## EXERCISE AIM
Each line from the one with "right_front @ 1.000" through the final line of the entries below must be printed exactly, and the pictures must not be.

Items listed in a dataset:
■ ■ ■ ■ ■

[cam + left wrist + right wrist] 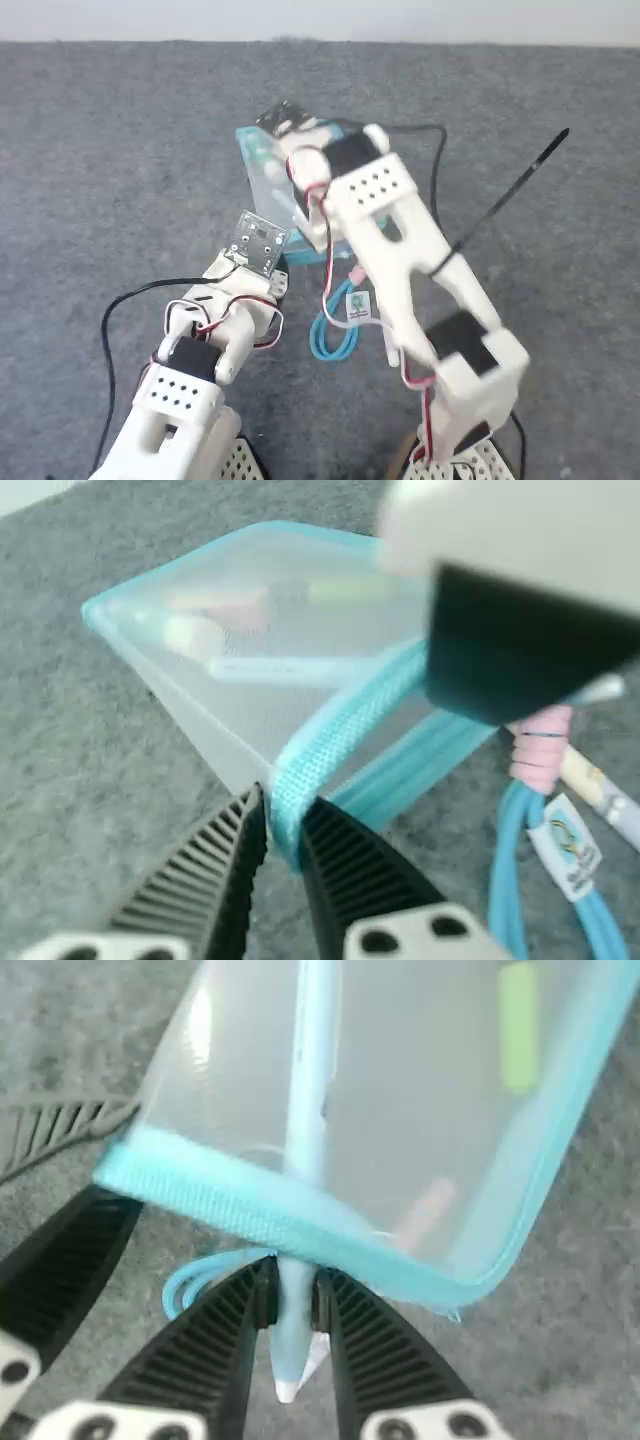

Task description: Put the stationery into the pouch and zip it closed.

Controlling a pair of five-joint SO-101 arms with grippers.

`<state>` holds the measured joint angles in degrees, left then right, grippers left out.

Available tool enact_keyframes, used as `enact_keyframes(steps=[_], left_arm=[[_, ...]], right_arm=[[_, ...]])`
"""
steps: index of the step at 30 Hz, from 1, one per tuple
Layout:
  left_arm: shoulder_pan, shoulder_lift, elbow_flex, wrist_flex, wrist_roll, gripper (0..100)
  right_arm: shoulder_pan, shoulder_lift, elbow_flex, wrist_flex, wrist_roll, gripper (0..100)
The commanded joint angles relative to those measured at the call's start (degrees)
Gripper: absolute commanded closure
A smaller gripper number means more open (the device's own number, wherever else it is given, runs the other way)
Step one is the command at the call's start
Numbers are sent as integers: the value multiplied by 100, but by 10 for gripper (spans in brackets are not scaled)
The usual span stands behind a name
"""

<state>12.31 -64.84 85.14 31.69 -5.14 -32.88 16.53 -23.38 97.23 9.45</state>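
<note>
A translucent pouch (268, 185) (250, 680) (420, 1110) with teal edging lies mid-table, with pink and green items showing through its wall. In the left wrist view my left gripper (283, 845) is shut on the pouch's teal zipper edge at the near corner; from above it sits at the pouch's front edge (283, 262). My right gripper (293, 1305) is shut on a light blue pen (308, 1110). The pen's front part runs into the pouch, past the teal edge. The right arm (385, 215) stretches over the pouch and covers much of it.
A coiled blue cable (332, 335) (530, 860) with a paper tag (358, 305) lies just in front of the pouch, beside a pale pen (598, 790) and a pink piece (540, 755). A thin black strip (510, 195) lies to the right. Grey carpet surrounds everything.
</note>
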Motion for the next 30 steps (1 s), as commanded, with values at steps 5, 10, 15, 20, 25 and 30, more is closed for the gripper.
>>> enact_keyframes(steps=[5,10,15,20,25,30], left_arm=[[202,9,-84,-149,-70,988],[-273,0,-119,-202,123,988],[-826,0,-154,-369,404,988],[-2004,0,-462,-360,1257,988],[-1459,53,-426,-334,738,988],[-870,0,-224,-360,308,988]], right_arm=[[242,919,-1776,549,-132,829],[259,558,-1732,576,-132,810],[356,-338,-958,576,-88,810],[532,-1604,563,497,18,810],[875,-2844,2866,-453,308,811],[866,-3749,5495,-2149,387,811]])
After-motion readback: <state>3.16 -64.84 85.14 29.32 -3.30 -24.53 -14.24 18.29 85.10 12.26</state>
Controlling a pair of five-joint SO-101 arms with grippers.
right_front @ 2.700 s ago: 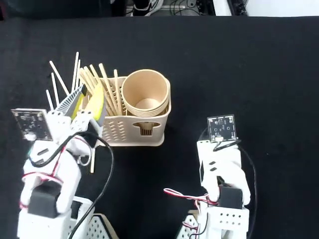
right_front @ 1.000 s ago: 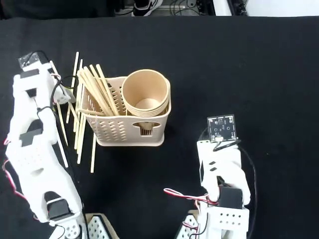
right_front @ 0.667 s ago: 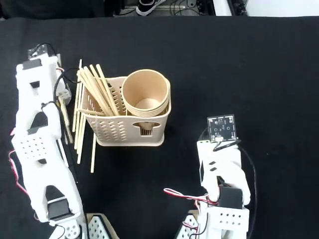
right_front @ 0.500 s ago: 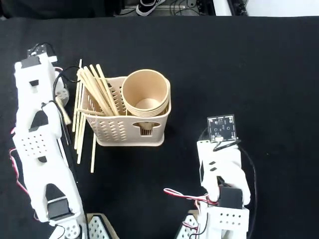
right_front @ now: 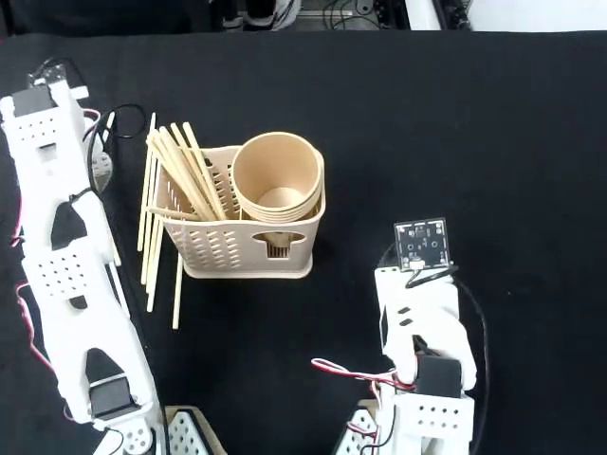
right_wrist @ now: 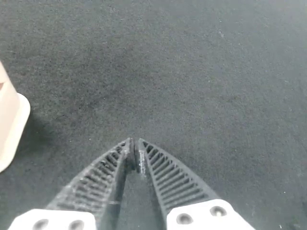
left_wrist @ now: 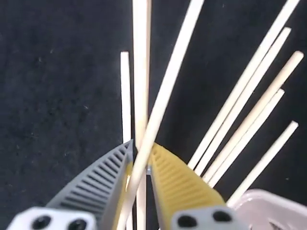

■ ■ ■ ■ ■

## EXPECTED ANSWER
right_front @ 1.000 s ago: 
right_front @ 0.667 s ago: 
right_front @ 0.500 s ago: 
right_front @ now: 
right_wrist @ now: 
left_wrist @ now: 

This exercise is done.